Work to complete
Please copy each line below that contains the string "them".

___ The input ___

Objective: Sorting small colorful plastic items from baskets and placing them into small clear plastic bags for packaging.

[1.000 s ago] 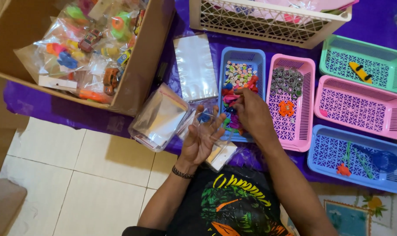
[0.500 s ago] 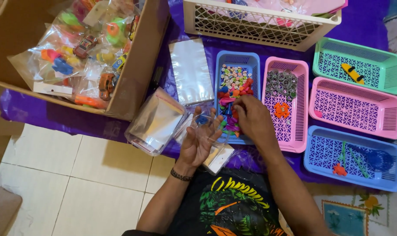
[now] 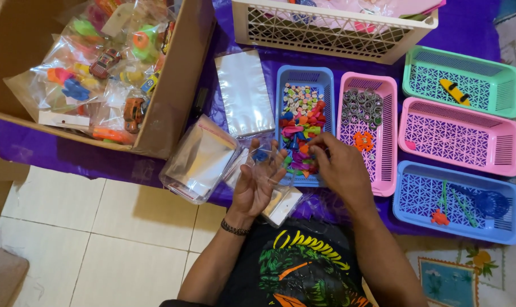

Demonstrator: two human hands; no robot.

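Note:
My left hand [image 3: 258,185] is raised palm up and holds a small clear plastic bag [image 3: 267,162] with a blue piece inside. My right hand [image 3: 337,165] reaches into the narrow blue basket [image 3: 303,77], its fingertips pinched among the coloured balloons [image 3: 303,133] at the near end. Small pastel beads fill the far end of that basket. A pink basket [image 3: 385,113] beside it holds grey rings and an orange toy [image 3: 363,140].
A cardboard box [image 3: 172,96] of bagged toys stands at the left. Stacks of clear bags [image 3: 201,159] and a flat sheet pile [image 3: 243,91] lie on the purple cloth. To the right are green, pink and blue baskets [image 3: 456,202]; a cream crate [image 3: 331,28] is behind.
The view has shifted slightly. My right hand stays in the blue basket, fingers working among the balloons; my left hand keeps the small bag raised.

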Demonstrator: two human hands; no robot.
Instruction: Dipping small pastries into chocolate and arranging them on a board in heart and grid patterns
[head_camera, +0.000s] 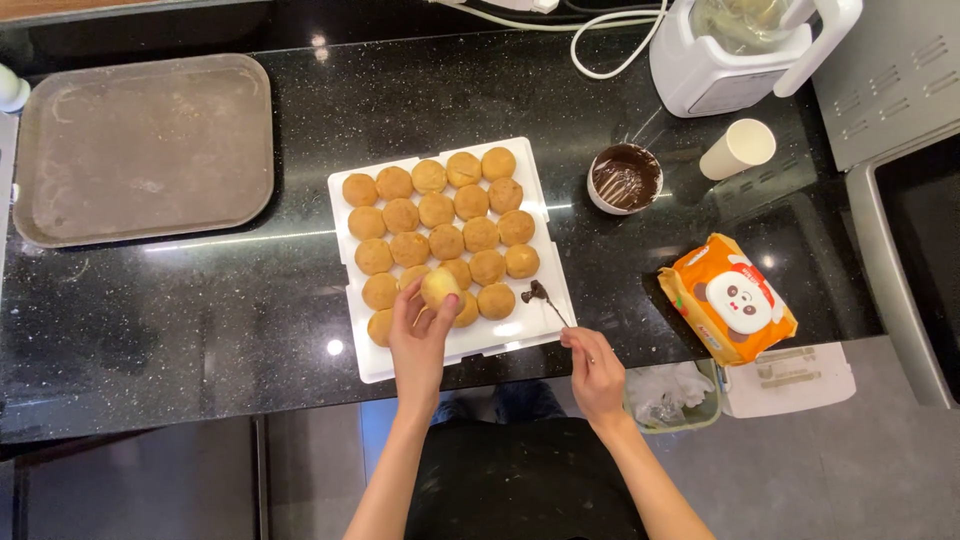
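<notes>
From the head view, looking down: the left hand (418, 345) holds one pale round bun (440, 287) pinched between fingers and thumb, lifted just above the near edge of the white tray (450, 352). The rest of the golden buns (445, 225) sit in rows just beyond that hand, touching one another. The right hand (597, 372) is closed narrow around the handle of a small spoon (545, 300), whose bowl, dark with chocolate, rests on the tray's bare corner just right of the lifted bun.

Further out past the right hand stands a bowl of chocolate (625, 178) on the black desk (200, 310), with a paper cup (738, 149) beside it and an orange pack of wipes (728, 298) to the right.

I'd judge the step goes best with the bun held steady and level, grip light so it isn't squashed, and the spoon brought across low over the tray so any drip lands there, not on the desk
</notes>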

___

Completed exercise
Objective: Sorting small colorful plastic items from baskets and placing them into small clear plastic bags for packaging.
Instruction: Dipping small pastries into chocolate and arranging them on a board in heart and grid patterns

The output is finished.